→ **Task**
In this exercise, print only the lines from the line with "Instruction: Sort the" to the last line of the data below, inclusive. Any pictures should be left out.
···
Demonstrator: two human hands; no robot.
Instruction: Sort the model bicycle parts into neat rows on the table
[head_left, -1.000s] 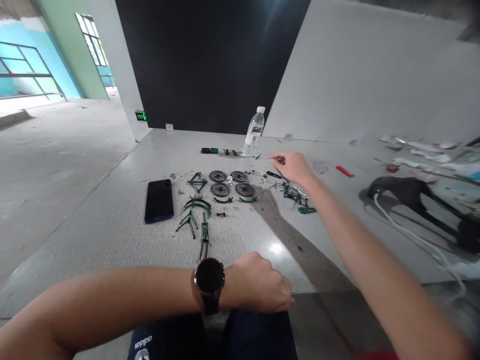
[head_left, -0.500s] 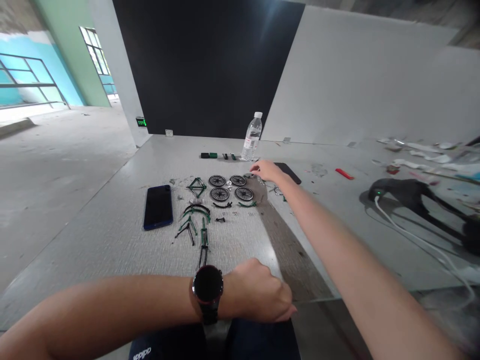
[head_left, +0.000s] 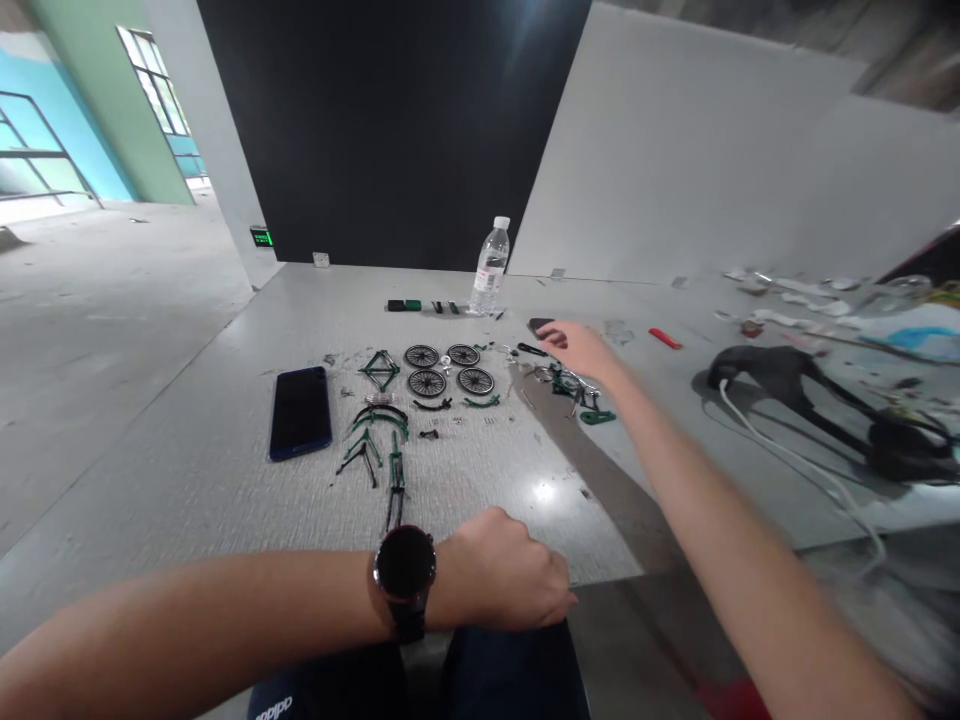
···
→ **Output for this exercise**
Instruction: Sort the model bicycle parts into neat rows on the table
[head_left, -1.000s] 
[head_left, -0.500s] 
[head_left, +0.000s] 

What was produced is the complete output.